▶ **WHAT YOU HAVE TO DO**
Look through the data below and say how many of its lines contain "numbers", adding nothing else.

[Records contained in a dataset]
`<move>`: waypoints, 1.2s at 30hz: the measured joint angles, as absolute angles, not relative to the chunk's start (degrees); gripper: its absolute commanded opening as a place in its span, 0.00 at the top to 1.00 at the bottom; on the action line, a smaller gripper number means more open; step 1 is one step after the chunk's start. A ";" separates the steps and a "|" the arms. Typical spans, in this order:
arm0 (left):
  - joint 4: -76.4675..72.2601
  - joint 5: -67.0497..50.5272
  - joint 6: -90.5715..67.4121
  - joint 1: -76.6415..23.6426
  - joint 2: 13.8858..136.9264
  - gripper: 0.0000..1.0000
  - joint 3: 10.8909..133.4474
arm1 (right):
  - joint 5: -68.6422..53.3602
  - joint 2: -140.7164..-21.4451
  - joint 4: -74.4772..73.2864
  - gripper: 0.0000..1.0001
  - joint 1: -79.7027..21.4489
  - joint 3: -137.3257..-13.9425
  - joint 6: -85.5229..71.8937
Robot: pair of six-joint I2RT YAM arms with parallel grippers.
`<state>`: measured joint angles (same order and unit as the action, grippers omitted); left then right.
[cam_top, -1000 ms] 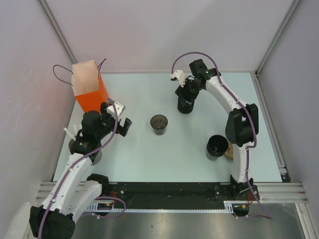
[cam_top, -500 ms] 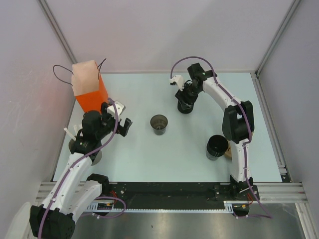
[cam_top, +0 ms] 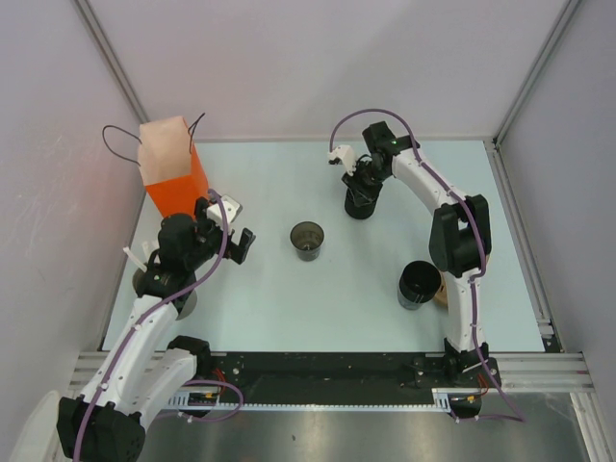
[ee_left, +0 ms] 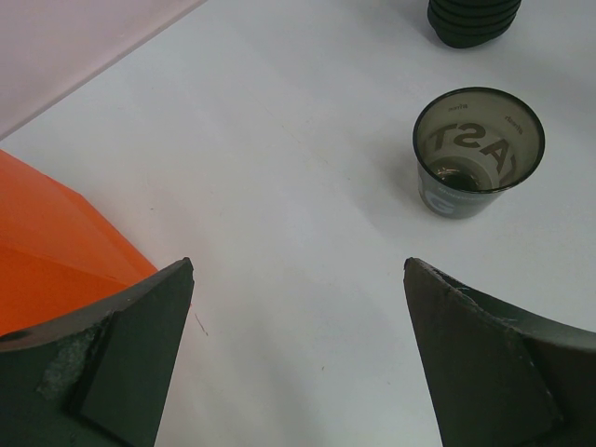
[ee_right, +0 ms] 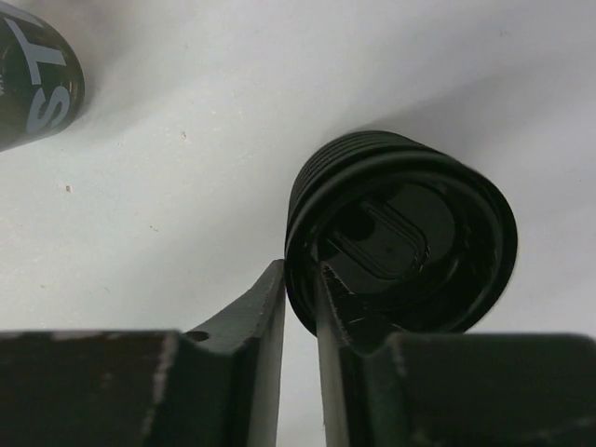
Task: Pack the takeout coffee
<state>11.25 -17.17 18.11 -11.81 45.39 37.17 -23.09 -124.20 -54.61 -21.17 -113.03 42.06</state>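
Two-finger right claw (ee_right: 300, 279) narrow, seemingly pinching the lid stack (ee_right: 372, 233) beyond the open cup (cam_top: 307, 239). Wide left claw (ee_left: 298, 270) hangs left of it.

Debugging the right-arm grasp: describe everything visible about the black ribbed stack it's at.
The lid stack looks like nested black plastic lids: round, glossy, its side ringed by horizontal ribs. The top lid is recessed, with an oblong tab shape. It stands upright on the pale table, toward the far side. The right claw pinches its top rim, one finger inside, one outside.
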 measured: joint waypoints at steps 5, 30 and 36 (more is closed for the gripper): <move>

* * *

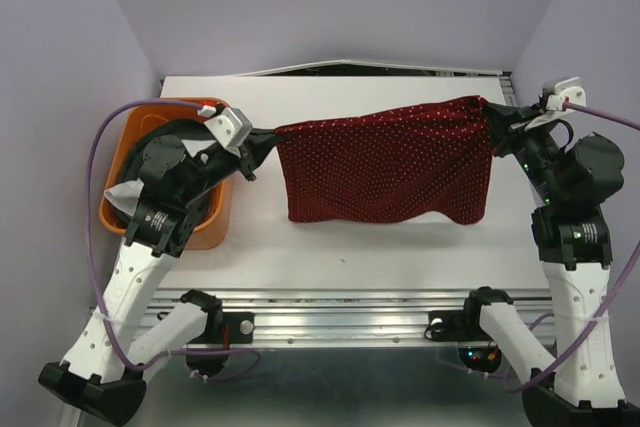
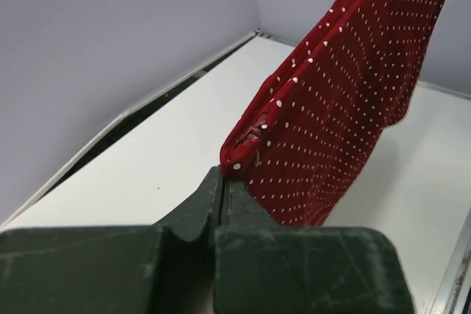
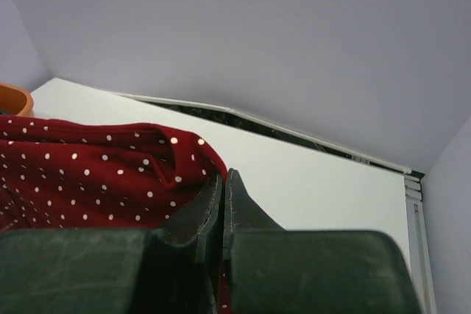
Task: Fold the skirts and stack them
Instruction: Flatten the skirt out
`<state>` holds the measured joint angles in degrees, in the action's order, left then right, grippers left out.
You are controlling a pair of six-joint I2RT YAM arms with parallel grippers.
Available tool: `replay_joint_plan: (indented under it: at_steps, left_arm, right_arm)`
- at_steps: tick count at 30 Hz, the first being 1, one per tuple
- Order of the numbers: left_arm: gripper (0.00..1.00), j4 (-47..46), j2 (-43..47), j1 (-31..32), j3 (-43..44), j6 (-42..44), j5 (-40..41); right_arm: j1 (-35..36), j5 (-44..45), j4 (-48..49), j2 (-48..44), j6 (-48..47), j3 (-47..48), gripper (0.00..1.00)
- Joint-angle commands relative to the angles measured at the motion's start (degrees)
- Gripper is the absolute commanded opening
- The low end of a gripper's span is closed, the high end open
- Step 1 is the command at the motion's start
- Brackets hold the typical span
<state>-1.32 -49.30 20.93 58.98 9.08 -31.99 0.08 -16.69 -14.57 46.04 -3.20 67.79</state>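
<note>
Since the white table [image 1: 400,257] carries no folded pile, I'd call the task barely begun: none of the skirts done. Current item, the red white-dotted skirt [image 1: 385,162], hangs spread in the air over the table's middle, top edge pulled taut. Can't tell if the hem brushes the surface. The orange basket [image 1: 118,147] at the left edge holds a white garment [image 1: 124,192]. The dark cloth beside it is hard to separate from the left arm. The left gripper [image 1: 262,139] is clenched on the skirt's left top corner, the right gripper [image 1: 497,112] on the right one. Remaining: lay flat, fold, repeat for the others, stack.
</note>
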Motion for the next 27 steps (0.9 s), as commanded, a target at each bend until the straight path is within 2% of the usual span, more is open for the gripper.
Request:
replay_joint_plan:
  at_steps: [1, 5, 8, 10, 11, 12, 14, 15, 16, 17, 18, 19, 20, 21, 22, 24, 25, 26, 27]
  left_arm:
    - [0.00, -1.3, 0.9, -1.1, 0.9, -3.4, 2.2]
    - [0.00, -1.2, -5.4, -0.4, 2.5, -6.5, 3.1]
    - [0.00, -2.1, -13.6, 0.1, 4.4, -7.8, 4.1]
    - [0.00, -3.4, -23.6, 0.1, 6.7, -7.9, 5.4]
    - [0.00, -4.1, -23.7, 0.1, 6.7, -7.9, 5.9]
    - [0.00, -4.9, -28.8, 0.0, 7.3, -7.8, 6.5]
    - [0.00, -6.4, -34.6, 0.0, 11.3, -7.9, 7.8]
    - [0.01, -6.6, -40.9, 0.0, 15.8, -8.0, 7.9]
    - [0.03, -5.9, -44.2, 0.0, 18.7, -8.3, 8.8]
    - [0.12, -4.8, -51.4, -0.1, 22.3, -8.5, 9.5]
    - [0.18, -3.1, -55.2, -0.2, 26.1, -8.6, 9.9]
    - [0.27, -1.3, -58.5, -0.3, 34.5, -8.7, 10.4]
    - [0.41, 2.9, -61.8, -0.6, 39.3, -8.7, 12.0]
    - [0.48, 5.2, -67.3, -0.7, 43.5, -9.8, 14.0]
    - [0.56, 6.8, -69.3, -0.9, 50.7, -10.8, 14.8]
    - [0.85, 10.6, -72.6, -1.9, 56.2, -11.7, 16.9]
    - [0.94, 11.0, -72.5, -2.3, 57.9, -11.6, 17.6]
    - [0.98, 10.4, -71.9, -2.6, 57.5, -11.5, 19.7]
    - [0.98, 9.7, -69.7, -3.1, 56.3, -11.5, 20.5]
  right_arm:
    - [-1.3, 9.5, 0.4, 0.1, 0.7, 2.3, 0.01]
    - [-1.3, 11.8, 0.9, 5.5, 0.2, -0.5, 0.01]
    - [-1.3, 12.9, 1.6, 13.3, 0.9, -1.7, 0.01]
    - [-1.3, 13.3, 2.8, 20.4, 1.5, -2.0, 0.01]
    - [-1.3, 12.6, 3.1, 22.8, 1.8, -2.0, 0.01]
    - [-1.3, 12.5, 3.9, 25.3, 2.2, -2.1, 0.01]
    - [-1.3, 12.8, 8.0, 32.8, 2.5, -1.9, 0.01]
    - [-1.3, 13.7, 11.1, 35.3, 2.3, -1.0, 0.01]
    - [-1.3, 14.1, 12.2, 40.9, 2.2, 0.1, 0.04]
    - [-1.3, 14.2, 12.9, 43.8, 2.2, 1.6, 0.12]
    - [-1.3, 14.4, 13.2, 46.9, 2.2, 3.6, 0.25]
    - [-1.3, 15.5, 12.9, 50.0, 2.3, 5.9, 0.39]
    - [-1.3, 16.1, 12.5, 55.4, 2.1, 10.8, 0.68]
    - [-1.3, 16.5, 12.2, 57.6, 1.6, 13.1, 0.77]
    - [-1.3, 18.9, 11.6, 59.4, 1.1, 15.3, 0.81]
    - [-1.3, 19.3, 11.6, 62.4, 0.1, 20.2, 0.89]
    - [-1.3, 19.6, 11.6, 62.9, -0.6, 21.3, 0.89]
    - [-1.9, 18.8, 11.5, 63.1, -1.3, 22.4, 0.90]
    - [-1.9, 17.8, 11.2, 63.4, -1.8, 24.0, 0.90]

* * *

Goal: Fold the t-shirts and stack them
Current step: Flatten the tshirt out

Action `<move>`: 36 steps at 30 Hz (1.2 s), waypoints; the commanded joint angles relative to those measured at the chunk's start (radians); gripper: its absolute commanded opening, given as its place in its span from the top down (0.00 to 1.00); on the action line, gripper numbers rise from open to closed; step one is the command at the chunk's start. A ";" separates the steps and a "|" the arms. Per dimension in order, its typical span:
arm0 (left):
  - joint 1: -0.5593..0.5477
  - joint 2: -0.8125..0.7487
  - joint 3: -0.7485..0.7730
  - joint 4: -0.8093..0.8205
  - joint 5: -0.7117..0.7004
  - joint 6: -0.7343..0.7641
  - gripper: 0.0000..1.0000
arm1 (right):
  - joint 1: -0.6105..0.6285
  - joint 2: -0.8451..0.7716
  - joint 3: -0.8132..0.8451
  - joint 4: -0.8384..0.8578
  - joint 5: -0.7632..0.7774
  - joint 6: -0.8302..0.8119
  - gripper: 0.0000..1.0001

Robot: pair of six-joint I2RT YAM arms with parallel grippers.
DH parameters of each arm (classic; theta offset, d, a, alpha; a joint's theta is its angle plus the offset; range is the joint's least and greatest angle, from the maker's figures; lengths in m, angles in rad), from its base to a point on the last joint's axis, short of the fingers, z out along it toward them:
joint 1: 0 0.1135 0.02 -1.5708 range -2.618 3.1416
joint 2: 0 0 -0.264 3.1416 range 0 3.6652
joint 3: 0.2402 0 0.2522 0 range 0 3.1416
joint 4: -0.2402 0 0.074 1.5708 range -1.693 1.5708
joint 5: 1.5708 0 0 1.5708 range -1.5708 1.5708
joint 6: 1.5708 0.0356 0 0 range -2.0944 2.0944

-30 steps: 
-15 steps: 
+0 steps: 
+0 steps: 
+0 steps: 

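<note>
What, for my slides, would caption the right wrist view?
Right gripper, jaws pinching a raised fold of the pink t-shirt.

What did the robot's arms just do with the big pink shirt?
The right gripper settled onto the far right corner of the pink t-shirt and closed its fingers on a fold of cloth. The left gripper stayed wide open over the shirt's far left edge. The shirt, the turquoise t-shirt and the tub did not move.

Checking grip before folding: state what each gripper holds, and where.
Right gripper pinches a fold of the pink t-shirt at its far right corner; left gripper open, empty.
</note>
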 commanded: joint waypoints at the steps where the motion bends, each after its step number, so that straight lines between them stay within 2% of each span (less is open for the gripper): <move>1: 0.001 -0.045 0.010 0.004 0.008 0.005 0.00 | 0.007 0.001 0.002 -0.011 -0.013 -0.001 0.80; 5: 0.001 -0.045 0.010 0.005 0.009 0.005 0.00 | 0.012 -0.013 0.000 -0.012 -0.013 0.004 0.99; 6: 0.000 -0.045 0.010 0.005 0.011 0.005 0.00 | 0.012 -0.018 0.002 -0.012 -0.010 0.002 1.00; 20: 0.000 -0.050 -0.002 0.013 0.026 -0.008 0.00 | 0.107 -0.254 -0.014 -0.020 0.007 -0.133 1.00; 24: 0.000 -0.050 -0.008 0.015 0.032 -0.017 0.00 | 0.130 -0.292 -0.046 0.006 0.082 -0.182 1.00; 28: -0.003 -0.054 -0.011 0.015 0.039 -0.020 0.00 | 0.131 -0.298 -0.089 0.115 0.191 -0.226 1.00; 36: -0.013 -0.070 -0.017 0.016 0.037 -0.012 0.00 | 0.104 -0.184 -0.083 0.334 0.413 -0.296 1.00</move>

▶ **ANSWER AREA**
2